ACTION ITEM
Stop at the line containing "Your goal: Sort": repeat exactly every line of the entries below from the first up to it, plus that line, with pictures omitted.

====== RECORDS ======

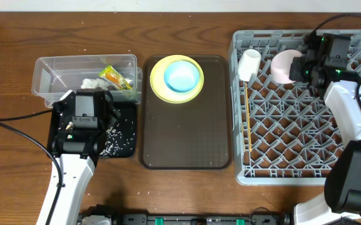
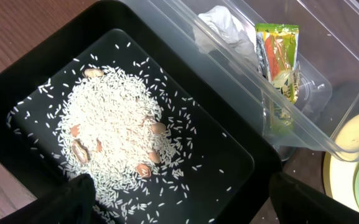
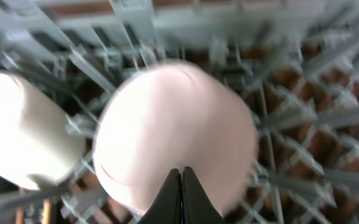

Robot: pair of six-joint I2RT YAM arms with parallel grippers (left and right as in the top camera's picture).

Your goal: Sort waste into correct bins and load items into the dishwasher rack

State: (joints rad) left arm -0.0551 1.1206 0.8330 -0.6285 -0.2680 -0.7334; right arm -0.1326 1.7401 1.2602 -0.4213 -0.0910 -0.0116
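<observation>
Presently, in the overhead view, the left gripper [image 2: 180, 186] hangs over the near half of the black tub [image 2: 229, 158]. Its fingers [image 2: 73, 199] are spread wide apart and hold nothing.

1. Black tub: the rice grains [image 2: 111, 134] lie in a loose pile on the floor, with stray grains around it. A few brown bits [image 2: 79, 149] are mixed into the pile.
2. Clear tub [image 1: 52, 69]: it touches the black tub at that tub's 12 o'clock side. Inside, the crumpled white scrap [image 2: 223, 25] lies just beside the snack wrapper [image 2: 279, 56], which leans against the wall. The wrapper's print is green, yellow and orange; no lettering can be read.
3. Brown tray [image 1: 186, 137]: it sits at 3 o'clock from both tubs. The yellow plate [image 1: 158, 84] rests at the tray's 12 o'clock end, with the light blue bowl [image 1: 182, 75] upright on it.
4. Dishwasher rack [image 1: 305, 144]: it stands at 3 o'clock from the tray.
   - The chopsticks [image 1: 247, 125] lie along its 9 o'clock edge.
   - The white cup [image 1: 249, 64] lies on its side at their far end.
   - The whitish bowl [image 3: 173, 137] stands tilted on the pegs at 3 o'clock from the cup.
5. Right gripper [image 3: 181, 186]: its fingers are pressed together at the bowl's edge. The right wrist view is blurred, so it cannot be told whether the rim is pinched between them.
</observation>
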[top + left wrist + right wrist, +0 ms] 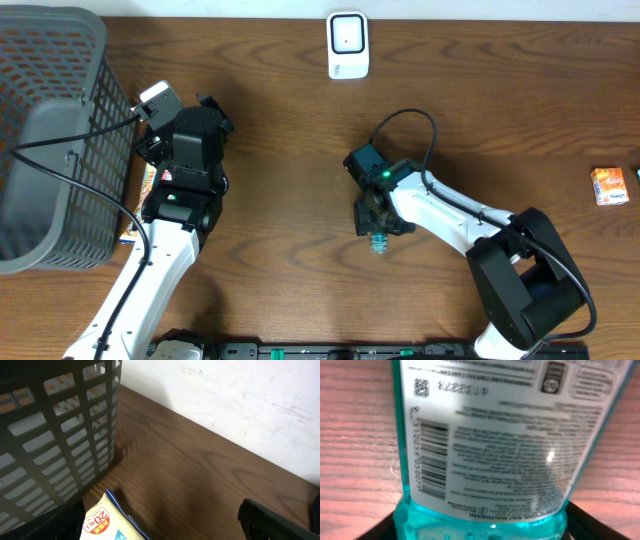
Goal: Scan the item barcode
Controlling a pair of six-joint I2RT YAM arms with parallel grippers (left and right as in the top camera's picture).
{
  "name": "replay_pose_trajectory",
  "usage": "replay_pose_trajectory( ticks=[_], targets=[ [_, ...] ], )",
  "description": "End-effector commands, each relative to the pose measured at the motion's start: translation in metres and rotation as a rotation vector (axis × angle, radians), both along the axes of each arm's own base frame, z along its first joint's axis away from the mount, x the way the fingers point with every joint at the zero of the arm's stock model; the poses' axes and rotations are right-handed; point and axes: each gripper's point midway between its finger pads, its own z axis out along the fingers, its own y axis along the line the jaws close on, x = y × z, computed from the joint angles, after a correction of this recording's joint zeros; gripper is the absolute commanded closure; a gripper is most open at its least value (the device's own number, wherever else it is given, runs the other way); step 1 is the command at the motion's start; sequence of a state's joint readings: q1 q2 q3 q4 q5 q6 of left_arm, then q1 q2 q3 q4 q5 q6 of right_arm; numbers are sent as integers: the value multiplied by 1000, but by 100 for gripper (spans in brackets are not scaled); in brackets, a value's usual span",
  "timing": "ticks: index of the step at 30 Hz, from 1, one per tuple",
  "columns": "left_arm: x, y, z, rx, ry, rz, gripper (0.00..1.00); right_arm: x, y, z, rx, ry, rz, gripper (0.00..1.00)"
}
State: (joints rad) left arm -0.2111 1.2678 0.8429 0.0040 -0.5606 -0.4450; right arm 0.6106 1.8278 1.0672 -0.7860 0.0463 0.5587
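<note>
The item is a clear teal mouthwash bottle lying on the wooden table; overhead only its end shows below my right gripper. In the right wrist view its white back label faces the camera, with the barcode on the left. The black fingers press against both sides of the bottle's lower part, so the gripper is shut on it. A white scanner stands at the table's far edge. My left gripper is open, with a cream snack packet between its fingers, apart from both.
A grey mesh basket fills the left side, close to the left arm. The same basket stands just beyond the packet. A small orange box lies at the far right edge.
</note>
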Motion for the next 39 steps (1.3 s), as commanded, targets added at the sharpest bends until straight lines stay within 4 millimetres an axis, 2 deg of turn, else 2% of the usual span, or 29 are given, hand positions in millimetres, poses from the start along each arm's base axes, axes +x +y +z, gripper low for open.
replay_pose_trajectory(
  ticks=[1, 8, 13, 16, 19, 22, 24, 28, 29, 34, 39],
  targets=[
    [-2, 6, -3, 12, 8, 27, 2, -1, -3, -6, -28, 5, 10, 44],
    [-2, 6, -4, 12, 9, 27, 2, 5, -1, -4, -17, -16, -12, 48],
    [-2, 6, -4, 13, 10, 27, 2, 25, 6, 11, 14, -59, -29, 49],
    [-3, 6, -5, 14, 14, 27, 2, 36, 14, 21, 35, -91, -18, 47],
    [-3, 6, -5, 14, 15, 27, 2, 37, 14, 22, 28, -101, -9, 44],
    [-3, 6, -5, 14, 15, 27, 2, 34, 3, 16, -34, -106, 34, 42],
    [-3, 6, -5, 14, 15, 27, 2, 31, -4, 13, -68, -105, 40, 36],
    [-3, 6, -5, 14, 15, 27, 2, 26, -1, 13, -44, -77, 40, 14],
    [-3, 6, -5, 13, 15, 27, 2, 25, 3, 14, -23, -68, 41, 12],
    [-3, 6, -5, 13, 15, 27, 2, 15, 26, 21, 99, 5, 48, 7],
    [-3, 6, -6, 15, 21, 27, 2, -16, 22, 22, 111, 151, -37, 7]
  ],
)
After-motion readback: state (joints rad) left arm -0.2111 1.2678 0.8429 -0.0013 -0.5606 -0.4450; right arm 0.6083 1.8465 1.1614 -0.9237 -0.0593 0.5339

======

EXPECTED OUTPUT
Robot: pair of six-joint I2RT YAM arms with parallel grippers (left and right as in the top camera's picture).

Your goal: Sort waste into correct bins and load items into the dishwasher rack

No additional output is required.